Write out exactly the lines of the entries below from the one holding "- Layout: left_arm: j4" to the one holding "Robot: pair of", inclusive, and leave out all other lines.

[SOURCE RECORDS]:
⟨

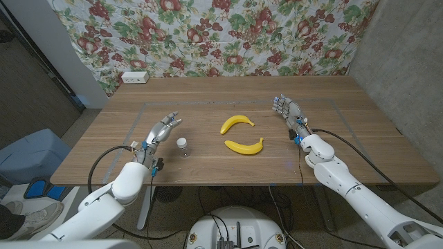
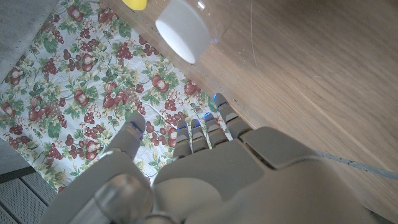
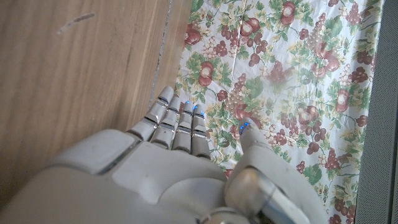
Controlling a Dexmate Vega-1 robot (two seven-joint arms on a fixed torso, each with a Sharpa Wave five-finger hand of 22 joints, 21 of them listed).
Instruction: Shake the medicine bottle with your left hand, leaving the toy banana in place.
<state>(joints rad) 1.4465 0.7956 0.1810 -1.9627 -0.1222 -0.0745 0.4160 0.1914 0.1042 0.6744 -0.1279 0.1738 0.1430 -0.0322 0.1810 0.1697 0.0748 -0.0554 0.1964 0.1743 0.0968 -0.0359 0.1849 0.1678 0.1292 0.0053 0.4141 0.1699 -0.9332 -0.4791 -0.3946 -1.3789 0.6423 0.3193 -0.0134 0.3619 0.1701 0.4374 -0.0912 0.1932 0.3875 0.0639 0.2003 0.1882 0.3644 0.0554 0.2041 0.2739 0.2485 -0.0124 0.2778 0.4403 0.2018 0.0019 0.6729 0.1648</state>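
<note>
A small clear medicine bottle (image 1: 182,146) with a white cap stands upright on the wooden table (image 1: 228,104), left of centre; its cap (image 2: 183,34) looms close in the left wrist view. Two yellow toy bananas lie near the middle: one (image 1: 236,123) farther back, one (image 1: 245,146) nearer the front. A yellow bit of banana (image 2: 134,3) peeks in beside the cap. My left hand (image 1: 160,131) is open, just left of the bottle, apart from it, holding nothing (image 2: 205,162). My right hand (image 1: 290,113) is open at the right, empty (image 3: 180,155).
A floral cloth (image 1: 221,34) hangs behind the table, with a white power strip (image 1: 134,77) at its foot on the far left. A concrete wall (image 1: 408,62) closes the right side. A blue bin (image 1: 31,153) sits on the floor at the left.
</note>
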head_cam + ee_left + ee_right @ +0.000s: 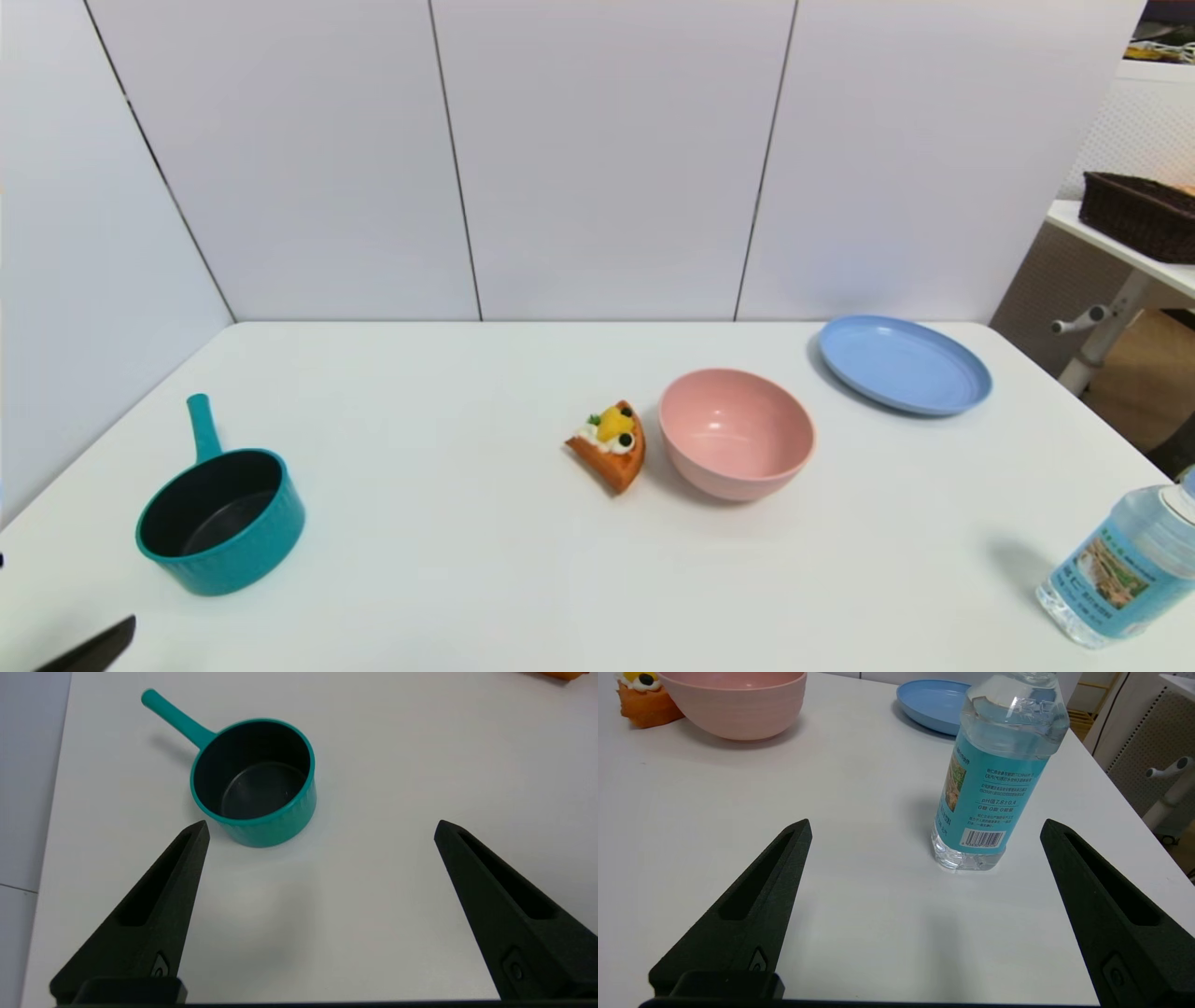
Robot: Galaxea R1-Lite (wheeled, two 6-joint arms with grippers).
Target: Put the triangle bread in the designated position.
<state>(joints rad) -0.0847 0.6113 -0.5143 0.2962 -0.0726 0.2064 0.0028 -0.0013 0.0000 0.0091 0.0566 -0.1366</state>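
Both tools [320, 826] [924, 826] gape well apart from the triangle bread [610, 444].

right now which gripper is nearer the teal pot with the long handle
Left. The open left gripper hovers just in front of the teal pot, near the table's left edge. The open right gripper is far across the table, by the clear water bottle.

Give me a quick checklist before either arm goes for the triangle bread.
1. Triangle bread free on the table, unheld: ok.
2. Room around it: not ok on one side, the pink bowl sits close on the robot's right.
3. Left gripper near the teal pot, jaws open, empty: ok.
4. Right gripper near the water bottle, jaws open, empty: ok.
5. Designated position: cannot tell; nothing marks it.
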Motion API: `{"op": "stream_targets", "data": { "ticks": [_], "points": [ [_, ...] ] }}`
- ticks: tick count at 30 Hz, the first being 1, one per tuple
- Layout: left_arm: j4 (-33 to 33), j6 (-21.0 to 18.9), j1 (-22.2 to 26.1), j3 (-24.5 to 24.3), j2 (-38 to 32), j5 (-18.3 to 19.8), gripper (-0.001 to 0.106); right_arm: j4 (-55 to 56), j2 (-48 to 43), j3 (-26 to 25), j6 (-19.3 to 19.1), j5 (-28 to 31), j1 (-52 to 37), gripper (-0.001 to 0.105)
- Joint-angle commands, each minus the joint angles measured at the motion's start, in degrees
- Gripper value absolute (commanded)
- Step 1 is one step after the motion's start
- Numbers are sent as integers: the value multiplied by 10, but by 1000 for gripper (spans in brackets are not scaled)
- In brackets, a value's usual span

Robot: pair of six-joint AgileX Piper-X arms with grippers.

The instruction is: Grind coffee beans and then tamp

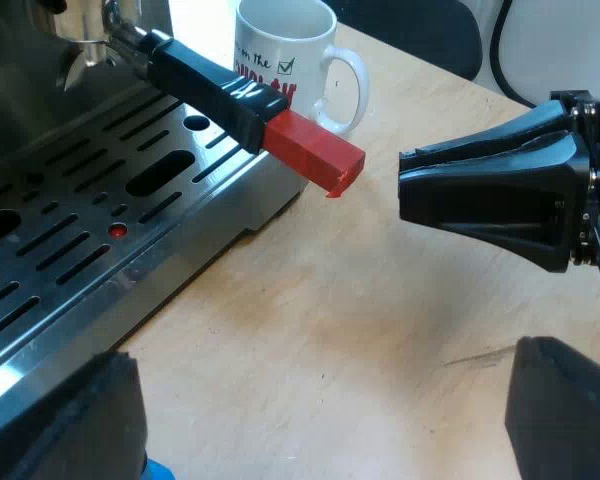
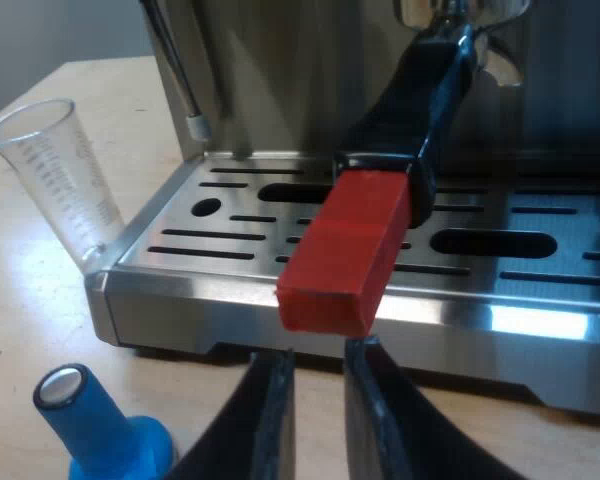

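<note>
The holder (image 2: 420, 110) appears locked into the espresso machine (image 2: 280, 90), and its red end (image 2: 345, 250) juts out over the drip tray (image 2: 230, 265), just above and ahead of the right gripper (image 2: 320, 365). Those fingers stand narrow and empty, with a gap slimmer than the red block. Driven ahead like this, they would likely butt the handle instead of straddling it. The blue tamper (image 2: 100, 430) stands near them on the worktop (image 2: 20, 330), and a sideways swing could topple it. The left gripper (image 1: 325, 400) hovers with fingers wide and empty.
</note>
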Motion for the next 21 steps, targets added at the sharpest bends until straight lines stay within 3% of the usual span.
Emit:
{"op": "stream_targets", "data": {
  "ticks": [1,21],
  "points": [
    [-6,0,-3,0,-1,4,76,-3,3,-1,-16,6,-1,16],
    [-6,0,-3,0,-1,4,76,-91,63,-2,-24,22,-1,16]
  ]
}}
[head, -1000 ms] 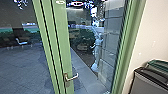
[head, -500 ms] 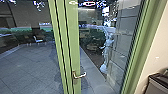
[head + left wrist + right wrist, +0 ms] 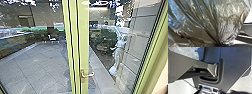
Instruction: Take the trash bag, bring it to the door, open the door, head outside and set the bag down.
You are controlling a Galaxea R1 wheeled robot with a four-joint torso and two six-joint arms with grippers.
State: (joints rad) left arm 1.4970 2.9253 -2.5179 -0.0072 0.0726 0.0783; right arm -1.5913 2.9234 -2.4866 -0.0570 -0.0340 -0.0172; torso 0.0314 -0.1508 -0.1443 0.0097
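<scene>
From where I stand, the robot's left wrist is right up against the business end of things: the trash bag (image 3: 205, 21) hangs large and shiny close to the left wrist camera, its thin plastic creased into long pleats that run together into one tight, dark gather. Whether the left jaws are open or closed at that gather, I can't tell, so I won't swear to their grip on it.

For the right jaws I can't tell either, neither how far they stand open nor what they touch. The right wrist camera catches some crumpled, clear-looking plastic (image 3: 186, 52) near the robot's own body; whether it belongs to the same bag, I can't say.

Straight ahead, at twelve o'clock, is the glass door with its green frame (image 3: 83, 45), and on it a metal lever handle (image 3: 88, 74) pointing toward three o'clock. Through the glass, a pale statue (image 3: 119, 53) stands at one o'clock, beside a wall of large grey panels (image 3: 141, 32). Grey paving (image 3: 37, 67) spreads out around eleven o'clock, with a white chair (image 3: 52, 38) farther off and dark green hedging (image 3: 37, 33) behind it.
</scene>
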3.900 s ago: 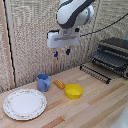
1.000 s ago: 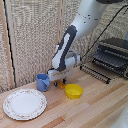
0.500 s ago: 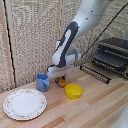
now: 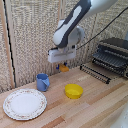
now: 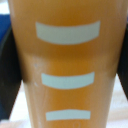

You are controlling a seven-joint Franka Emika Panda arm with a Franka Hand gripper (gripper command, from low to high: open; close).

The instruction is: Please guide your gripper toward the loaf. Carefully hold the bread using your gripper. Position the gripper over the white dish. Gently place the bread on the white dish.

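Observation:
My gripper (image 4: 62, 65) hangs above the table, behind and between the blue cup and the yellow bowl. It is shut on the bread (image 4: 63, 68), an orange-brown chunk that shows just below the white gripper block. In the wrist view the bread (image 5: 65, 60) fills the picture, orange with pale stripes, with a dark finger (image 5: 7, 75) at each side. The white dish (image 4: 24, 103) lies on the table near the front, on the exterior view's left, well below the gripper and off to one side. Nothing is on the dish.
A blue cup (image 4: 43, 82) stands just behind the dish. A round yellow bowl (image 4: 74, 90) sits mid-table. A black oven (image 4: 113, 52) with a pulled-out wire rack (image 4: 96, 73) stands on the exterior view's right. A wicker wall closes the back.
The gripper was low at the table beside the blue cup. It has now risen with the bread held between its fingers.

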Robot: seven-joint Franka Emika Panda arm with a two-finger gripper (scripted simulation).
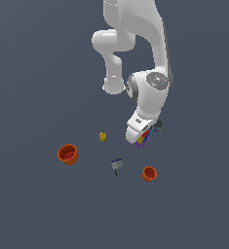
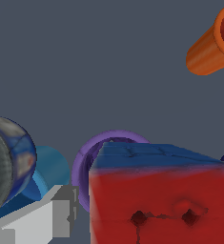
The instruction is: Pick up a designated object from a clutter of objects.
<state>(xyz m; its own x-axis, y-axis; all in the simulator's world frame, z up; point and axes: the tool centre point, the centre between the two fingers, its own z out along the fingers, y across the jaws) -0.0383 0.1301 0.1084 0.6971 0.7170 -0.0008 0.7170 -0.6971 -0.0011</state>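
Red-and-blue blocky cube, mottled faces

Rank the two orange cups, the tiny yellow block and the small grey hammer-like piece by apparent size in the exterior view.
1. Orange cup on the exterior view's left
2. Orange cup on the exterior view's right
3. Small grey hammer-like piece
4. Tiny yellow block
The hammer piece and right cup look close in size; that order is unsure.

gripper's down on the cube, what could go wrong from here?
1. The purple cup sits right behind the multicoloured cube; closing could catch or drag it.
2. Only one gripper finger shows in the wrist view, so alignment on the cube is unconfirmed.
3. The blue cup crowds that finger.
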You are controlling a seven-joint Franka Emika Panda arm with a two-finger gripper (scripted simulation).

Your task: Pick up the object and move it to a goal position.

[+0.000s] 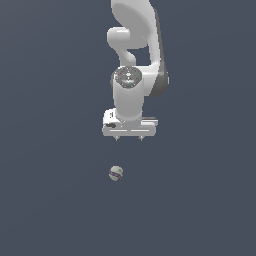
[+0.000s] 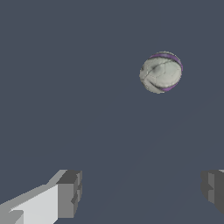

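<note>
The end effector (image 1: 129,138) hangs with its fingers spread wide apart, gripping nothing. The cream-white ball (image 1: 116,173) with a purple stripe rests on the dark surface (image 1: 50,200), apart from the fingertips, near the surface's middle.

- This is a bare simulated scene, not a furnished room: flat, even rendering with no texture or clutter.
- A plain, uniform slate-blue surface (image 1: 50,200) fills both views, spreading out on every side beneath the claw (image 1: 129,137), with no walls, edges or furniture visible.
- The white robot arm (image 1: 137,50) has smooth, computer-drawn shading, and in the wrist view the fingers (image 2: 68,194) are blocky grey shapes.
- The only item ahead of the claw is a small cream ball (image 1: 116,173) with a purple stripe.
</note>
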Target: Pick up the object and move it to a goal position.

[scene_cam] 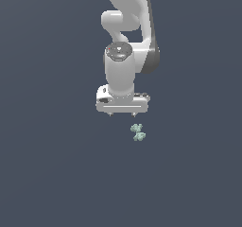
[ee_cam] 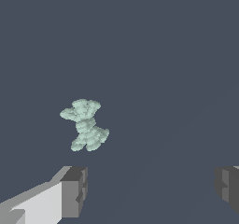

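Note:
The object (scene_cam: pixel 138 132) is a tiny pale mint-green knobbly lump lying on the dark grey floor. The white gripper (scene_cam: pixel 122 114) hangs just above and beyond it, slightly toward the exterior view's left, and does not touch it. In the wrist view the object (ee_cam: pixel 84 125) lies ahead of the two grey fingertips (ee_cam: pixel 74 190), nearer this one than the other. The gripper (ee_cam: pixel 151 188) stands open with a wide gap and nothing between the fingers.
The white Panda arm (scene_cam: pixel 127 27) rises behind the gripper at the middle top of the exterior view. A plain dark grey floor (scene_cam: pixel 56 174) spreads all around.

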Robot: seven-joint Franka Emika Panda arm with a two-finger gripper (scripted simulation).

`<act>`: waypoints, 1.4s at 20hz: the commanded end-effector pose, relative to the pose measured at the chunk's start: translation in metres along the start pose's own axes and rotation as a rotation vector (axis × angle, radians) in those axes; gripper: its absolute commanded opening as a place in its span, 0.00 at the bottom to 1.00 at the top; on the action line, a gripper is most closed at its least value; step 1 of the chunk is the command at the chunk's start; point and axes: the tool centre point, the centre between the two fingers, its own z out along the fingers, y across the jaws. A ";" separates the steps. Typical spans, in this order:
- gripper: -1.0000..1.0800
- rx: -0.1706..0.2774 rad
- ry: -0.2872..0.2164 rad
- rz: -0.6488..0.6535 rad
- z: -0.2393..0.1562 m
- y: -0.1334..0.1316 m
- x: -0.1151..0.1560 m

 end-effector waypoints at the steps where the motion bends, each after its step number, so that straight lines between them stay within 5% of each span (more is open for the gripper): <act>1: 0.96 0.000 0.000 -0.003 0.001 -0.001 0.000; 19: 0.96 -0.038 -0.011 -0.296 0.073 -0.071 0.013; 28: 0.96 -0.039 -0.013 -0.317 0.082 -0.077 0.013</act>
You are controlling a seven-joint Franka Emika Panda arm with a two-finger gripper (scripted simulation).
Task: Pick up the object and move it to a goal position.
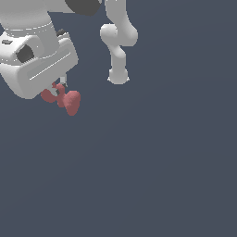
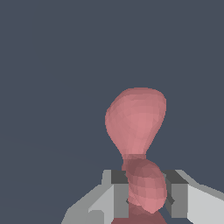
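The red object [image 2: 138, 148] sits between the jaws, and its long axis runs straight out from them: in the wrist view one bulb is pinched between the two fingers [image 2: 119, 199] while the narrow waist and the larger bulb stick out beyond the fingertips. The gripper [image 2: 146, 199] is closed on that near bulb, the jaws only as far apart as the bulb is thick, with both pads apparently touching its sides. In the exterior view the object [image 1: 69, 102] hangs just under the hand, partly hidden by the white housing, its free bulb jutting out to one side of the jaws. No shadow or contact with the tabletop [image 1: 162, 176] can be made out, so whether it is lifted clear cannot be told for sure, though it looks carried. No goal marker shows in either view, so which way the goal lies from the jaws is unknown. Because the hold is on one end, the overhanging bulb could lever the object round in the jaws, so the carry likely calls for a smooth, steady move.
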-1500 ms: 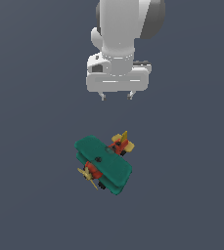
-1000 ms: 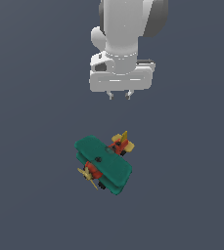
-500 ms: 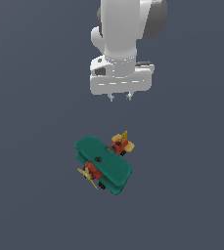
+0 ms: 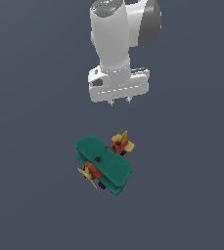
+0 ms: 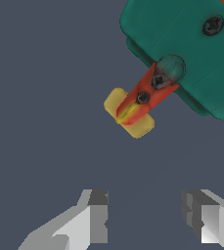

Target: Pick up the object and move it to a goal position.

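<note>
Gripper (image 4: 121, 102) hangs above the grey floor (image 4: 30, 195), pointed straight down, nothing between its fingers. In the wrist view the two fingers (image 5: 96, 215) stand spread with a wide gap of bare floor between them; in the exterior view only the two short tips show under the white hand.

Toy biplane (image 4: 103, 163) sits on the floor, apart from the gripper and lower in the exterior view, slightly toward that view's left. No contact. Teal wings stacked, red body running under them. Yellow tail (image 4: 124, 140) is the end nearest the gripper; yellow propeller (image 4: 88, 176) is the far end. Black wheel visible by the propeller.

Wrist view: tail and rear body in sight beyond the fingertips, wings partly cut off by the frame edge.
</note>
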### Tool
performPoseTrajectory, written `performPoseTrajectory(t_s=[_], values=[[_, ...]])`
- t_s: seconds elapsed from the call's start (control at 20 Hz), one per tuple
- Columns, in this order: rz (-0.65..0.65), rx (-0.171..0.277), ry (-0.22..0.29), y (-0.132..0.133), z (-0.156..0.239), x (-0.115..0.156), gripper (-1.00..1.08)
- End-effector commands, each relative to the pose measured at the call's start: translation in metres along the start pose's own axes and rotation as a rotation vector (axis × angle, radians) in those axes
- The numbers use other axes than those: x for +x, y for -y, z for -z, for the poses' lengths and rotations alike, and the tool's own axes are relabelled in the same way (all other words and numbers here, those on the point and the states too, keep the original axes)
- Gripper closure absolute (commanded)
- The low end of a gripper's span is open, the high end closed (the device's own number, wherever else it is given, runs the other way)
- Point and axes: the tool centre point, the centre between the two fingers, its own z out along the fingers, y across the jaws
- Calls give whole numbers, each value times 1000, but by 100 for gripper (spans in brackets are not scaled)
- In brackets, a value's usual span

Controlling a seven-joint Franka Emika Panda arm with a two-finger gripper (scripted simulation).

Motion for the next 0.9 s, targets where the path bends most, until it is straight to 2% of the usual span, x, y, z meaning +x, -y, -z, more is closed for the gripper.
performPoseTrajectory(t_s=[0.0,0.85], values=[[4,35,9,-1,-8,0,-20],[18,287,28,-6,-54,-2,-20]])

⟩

[SOLVED PROBLEM]:
- Layout: left_arm: j4 (-33 to 33), j6 (-21.0 to 18.9), j1 (-22.2 to 26.1), j3 (-24.5 to 24.3), j2 (-38 to 32), j5 (-18.3 to 19.8), gripper (-0.001 to 0.106); right_arm: j4 (-55 to 56), j2 (-48 to 43), j3 (-26 to 25), j6 (-19.3 to 19.1), j5 (-28 to 31), j1 (-52 to 37), gripper (-0.001 to 0.105)
- Joint-angle commands, each minus the joint angles measured at the motion's start, in degrees
- Gripper value absolute (commanded)
- Step 1 is one step after the motion's start
- Numbers are sent as integers: the value multiplied by 10, but by 1000 for gripper (spans in brackets are not scaled)
- In brackets, a value's usual span

Robot: pair of six-joint AgileX Piper-X arms with grippers.

The answer has been fully stated.